##### INPUT DATA #####

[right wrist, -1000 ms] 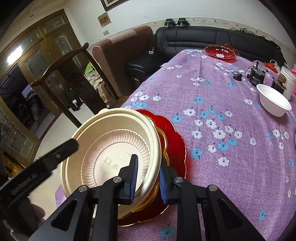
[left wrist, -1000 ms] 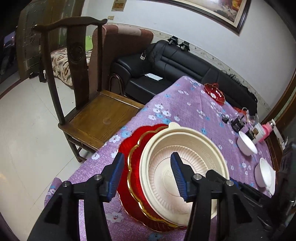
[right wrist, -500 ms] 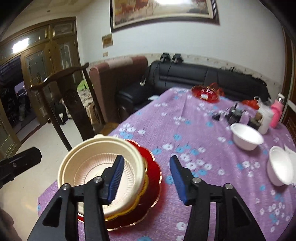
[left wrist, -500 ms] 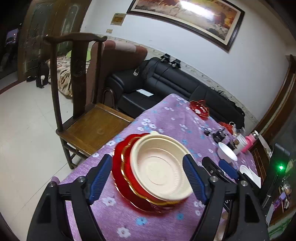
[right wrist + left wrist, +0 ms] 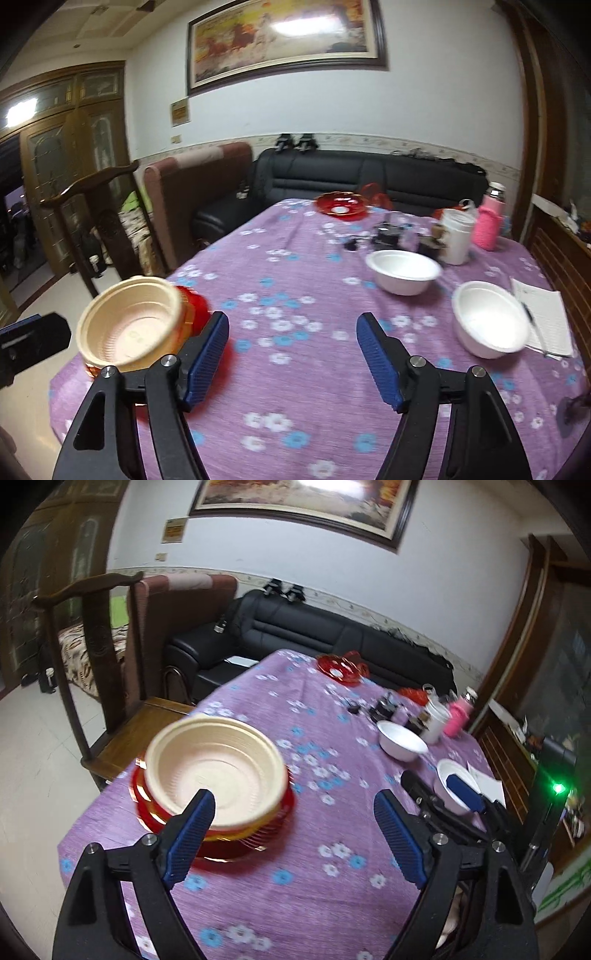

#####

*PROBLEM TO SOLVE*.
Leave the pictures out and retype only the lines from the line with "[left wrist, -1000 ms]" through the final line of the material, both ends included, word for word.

*EXERCISE OUTPUT*.
[left wrist, -1000 ms] 
[right wrist, -500 ms] 
[left wrist, -500 ms] 
[right wrist + left wrist, +0 ms] 

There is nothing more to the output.